┌────────

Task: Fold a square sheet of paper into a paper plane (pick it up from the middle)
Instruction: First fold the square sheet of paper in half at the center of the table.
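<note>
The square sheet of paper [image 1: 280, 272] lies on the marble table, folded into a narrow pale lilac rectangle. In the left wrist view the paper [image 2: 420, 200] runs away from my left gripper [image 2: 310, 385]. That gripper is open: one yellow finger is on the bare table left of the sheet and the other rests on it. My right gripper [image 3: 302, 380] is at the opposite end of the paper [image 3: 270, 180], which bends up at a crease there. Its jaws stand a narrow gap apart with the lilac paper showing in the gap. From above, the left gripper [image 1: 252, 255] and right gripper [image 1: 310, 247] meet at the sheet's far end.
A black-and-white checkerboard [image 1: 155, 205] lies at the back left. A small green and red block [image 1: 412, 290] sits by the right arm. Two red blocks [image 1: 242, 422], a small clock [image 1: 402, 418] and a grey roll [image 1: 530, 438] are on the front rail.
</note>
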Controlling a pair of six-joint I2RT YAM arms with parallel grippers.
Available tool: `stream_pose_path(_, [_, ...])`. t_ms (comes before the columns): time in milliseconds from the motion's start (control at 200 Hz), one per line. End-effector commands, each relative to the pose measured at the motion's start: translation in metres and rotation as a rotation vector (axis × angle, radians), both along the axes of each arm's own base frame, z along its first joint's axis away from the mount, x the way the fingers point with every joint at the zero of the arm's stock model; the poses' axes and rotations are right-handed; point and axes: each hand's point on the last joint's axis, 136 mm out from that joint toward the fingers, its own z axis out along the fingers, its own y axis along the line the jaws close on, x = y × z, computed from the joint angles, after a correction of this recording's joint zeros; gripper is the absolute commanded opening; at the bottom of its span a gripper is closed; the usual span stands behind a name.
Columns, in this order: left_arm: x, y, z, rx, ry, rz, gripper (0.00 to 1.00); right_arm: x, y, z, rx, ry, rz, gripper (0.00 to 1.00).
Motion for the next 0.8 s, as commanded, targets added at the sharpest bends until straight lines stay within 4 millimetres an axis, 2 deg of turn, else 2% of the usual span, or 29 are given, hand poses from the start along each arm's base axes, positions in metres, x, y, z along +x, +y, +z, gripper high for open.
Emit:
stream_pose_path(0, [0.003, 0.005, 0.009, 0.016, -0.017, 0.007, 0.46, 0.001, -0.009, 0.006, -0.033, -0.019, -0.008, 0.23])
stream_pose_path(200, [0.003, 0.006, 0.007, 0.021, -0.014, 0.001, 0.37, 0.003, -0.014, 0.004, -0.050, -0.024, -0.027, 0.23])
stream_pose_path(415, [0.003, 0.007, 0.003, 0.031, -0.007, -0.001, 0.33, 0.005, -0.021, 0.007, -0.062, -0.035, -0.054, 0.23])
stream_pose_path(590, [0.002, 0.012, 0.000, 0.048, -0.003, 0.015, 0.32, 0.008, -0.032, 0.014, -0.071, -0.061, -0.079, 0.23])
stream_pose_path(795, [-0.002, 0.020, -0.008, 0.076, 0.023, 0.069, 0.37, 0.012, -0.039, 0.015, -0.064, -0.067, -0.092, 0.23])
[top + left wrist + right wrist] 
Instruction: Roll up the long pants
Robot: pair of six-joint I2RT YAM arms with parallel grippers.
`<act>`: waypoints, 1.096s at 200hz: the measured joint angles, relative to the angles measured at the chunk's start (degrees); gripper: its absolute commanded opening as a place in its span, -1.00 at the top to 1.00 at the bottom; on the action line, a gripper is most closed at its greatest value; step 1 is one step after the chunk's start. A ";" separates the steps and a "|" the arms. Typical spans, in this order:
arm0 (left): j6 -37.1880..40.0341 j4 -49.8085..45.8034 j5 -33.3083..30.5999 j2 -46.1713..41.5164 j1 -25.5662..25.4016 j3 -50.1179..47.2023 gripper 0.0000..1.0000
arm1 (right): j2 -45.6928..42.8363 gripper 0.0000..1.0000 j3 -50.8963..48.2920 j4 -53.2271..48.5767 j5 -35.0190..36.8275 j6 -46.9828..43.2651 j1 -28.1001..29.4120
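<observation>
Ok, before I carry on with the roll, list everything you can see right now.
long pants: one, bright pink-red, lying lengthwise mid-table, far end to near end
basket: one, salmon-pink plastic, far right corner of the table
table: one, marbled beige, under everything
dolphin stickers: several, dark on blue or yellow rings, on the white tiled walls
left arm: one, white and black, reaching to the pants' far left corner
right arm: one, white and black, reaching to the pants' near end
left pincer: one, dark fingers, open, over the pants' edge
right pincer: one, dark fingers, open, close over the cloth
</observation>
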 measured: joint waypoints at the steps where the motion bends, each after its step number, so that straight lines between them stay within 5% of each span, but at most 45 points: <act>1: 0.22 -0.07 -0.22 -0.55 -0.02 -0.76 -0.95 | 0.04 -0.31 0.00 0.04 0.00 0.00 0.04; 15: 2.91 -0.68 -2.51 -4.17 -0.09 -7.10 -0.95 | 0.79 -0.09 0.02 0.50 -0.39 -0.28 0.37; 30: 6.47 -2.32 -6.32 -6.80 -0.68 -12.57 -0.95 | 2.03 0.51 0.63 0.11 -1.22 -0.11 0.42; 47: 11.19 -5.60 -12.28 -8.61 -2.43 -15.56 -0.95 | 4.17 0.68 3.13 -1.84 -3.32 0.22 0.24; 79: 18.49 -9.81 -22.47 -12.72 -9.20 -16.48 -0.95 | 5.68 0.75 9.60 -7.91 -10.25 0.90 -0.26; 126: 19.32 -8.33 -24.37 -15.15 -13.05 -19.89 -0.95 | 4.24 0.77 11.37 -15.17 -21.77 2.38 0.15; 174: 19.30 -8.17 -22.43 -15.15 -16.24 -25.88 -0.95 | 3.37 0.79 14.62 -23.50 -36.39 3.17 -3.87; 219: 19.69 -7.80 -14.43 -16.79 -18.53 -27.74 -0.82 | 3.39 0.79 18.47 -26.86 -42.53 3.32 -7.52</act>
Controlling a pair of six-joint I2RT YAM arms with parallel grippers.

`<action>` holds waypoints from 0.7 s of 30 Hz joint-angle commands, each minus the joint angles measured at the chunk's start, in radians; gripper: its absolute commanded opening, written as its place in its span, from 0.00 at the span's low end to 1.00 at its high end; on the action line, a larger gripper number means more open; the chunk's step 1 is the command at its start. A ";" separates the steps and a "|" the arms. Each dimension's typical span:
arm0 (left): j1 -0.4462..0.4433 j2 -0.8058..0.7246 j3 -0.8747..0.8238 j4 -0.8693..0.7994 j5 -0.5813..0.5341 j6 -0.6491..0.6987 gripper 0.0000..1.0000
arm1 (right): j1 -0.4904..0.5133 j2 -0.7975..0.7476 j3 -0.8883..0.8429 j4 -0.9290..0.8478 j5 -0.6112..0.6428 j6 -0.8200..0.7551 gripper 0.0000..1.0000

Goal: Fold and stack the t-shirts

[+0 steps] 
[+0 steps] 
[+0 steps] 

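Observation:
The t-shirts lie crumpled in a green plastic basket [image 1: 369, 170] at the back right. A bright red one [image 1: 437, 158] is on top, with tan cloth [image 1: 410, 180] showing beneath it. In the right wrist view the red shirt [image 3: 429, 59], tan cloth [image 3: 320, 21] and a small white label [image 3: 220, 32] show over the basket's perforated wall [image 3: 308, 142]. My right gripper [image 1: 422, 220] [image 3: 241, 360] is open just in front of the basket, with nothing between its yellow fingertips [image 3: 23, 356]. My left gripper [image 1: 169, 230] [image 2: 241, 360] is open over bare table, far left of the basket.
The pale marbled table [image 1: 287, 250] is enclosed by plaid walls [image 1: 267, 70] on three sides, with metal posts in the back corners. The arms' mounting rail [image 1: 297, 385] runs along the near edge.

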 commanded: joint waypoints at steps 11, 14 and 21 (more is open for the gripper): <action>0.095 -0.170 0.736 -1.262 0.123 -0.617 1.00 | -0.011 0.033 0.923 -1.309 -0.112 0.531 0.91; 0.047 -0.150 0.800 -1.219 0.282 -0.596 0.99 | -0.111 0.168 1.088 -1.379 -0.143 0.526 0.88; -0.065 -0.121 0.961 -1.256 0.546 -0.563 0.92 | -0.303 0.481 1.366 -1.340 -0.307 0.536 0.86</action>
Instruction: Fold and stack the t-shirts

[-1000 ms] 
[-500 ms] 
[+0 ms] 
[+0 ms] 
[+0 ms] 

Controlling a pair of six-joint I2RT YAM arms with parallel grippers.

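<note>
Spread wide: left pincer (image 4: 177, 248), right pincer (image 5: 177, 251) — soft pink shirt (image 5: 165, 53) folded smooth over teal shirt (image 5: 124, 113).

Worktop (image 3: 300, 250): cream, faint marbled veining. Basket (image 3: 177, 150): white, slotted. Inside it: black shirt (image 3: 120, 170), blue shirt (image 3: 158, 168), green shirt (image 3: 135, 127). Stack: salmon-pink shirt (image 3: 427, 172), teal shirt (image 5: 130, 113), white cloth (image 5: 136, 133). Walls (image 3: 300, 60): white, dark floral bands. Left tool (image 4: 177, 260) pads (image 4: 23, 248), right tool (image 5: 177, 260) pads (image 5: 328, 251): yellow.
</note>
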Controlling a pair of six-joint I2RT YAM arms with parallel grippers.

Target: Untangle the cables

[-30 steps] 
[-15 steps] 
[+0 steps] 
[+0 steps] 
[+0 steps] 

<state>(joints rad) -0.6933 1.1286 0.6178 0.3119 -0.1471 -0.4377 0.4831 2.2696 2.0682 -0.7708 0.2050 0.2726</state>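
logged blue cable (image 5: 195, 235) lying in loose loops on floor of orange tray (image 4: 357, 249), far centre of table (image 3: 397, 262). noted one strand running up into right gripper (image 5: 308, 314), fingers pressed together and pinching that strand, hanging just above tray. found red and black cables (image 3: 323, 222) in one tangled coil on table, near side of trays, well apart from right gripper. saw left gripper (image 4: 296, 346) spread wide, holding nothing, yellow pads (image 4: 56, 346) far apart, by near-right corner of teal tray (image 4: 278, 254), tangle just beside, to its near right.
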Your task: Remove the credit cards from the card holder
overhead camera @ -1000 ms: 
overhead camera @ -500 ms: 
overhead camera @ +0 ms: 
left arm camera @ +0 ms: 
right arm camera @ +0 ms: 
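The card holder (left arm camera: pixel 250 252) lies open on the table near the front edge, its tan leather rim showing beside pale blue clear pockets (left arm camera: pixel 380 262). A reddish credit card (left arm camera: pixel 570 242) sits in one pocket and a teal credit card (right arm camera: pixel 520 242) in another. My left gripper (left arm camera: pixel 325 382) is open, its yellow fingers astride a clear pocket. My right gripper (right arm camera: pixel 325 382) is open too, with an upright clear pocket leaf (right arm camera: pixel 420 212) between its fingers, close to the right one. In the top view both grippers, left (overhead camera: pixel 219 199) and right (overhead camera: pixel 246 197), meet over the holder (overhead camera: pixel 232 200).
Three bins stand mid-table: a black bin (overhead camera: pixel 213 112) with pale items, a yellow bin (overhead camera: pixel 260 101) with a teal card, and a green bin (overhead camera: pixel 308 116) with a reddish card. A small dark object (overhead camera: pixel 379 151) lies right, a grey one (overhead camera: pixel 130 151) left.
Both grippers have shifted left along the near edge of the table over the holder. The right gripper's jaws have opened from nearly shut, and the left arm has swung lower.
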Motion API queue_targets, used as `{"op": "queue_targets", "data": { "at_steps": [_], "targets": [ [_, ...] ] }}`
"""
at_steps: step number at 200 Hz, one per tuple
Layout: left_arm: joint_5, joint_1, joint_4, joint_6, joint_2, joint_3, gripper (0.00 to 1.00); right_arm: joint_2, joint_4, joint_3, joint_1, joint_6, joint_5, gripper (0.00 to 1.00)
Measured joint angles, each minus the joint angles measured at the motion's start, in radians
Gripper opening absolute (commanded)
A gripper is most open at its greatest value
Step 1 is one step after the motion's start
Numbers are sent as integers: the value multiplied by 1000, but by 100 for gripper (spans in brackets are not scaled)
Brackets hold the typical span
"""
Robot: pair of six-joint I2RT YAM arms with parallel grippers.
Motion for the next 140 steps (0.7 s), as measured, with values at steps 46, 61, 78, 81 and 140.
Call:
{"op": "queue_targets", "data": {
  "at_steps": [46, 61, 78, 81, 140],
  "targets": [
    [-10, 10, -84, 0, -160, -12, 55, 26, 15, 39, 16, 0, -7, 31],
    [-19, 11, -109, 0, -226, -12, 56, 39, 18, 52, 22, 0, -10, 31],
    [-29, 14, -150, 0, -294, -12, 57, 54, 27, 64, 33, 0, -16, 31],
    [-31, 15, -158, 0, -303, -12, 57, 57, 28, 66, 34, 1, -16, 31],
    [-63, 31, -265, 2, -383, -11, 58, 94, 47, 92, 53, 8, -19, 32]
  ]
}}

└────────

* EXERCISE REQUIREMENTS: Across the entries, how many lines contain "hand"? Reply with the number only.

* OUTPUT FOR THIS TASK: 2